**DIRECTIONS:** Print the data exactly. Pictures stay out.

**DATA BELOW:**
■ ■ ■

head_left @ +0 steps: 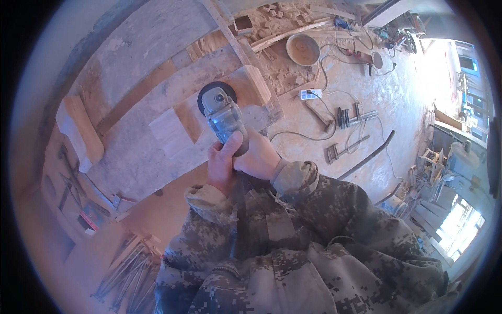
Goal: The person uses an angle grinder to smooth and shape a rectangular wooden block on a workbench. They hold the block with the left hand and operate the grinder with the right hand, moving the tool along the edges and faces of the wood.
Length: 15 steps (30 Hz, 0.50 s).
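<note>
Both of my hands are wrapped round the body of an angle grinder, held in front of my chest. My left hand grips its left side and rear, thumb along the casing. My right hand closes on the right side and rear of the body. The grinder's round black disc lies over a pale wooden board on the workbench; whether disc and wood touch I cannot tell. Beyond the disc, a thicker wooden piece rests at the bench's right end.
Another shaped wood block stands at the bench's left end. On the floor to the right lie a white power strip, cables, several clamps and a long dark bar. A round basin sits among wood scraps at the back.
</note>
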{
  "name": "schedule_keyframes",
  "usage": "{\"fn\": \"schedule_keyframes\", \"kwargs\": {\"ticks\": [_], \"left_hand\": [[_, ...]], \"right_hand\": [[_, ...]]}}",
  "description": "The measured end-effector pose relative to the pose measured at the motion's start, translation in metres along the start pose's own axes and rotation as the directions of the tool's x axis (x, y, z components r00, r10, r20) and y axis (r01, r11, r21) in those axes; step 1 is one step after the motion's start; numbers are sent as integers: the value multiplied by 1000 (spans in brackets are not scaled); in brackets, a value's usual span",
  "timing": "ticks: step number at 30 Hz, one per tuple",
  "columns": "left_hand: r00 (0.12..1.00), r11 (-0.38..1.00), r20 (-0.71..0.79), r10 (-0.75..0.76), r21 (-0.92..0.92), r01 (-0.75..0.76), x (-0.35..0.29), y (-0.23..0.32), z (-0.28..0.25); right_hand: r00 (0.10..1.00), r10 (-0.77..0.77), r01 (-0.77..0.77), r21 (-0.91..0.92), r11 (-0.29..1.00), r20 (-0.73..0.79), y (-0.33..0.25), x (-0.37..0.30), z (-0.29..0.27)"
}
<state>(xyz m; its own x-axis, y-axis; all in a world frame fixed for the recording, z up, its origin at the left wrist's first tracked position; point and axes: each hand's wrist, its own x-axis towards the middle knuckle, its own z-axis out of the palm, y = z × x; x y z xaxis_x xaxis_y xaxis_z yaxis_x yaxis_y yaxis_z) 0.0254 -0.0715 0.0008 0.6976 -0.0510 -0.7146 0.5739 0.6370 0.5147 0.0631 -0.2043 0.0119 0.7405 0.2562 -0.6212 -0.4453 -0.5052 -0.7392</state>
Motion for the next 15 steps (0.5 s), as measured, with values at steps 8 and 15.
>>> {"fn": "schedule_keyframes", "kwargs": {"ticks": [8, 15], "left_hand": [[995, 978, -34, 94, -183, -99, 13, -4, 12], [896, 977, -433, -98, -213, 4, 47, 31, 58]], "right_hand": [[978, -165, 187, 189, 964, -126, 3, 27, -23], [966, -19, 138, 452, 881, -258, -12, -31, -138]]}}
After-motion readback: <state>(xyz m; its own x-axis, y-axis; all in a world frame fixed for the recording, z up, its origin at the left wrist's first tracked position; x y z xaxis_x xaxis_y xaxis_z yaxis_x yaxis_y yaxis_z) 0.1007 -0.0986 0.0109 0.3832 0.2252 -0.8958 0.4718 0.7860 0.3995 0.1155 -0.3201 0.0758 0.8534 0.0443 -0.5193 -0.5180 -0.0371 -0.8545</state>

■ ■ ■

**THE COMPLETED TASK:**
head_left @ +0 steps: 
Goal: The person uses an angle grinder to smooth and shape a rectangular wooden block on a workbench. They hold the block with the left hand and operate the grinder with the right hand, moving the tool along the edges and faces of the wood.
Length: 15 steps (30 Hz, 0.50 s).
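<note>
Both of my hands are wrapped round the body of an angle grinder, held in front of my chest. My left hand grips its left side and rear, thumb along the casing. My right hand closes on the right side and rear of the body. The grinder's round black disc lies over a pale wooden board on the workbench; whether disc and wood touch I cannot tell. Beyond the disc, a thicker wooden piece rests at the bench's right end.
Another shaped wood block stands at the bench's left end. On the floor to the right lie a white power strip, cables, several clamps and a long dark bar. A round basin sits among wood scraps at the back.
</note>
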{
  "name": "schedule_keyframes",
  "usage": "{\"fn\": \"schedule_keyframes\", \"kwargs\": {\"ticks\": [_], \"left_hand\": [[_, ...]], \"right_hand\": [[_, ...]]}}",
  "description": "The measured end-effector pose relative to the pose measured at the motion's start, translation in metres along the start pose's own axes and rotation as the directions of the tool's x axis (x, y, z components r00, r10, r20) and y axis (r01, r11, r21) in those axes; step 1 is one step after the motion's start; numbers are sent as integers: the value multiplied by 1000 (spans in brackets are not scaled); in brackets, a value's usual span",
  "timing": "ticks: step number at 30 Hz, one per tuple",
  "columns": "left_hand: r00 (0.12..1.00), r11 (-0.38..1.00), r20 (-0.71..0.79), r10 (-0.75..0.76), r21 (-0.92..0.92), r01 (-0.75..0.76), x (-0.35..0.29), y (-0.23..0.32), z (-0.28..0.25); right_hand: r00 (0.10..1.00), r10 (-0.77..0.77), r01 (-0.77..0.77), r21 (-0.91..0.92), r11 (-0.29..1.00), r20 (-0.73..0.79), y (-0.33..0.25), x (-0.37..0.30), z (-0.29..0.27)"
}
<state>(xyz m; its own x-axis, y-axis; all in a world frame fixed for the recording, z up, its origin at the left wrist's first tracked position; point and axes: each hand's wrist, its own x-axis towards the middle knuckle, its own z-axis out of the palm, y = z × x; x y z xaxis_x xaxis_y xaxis_z yaxis_x yaxis_y yaxis_z) 0.0254 -0.0715 0.0008 0.6976 -0.0510 -0.7146 0.5739 0.6370 0.5147 0.0631 -0.2043 0.0119 0.7405 0.2562 -0.6212 -0.4453 -0.5052 -0.7392</state>
Motion for the next 15 steps (0.5 s), as measured, with values at steps 8 and 15.
>>> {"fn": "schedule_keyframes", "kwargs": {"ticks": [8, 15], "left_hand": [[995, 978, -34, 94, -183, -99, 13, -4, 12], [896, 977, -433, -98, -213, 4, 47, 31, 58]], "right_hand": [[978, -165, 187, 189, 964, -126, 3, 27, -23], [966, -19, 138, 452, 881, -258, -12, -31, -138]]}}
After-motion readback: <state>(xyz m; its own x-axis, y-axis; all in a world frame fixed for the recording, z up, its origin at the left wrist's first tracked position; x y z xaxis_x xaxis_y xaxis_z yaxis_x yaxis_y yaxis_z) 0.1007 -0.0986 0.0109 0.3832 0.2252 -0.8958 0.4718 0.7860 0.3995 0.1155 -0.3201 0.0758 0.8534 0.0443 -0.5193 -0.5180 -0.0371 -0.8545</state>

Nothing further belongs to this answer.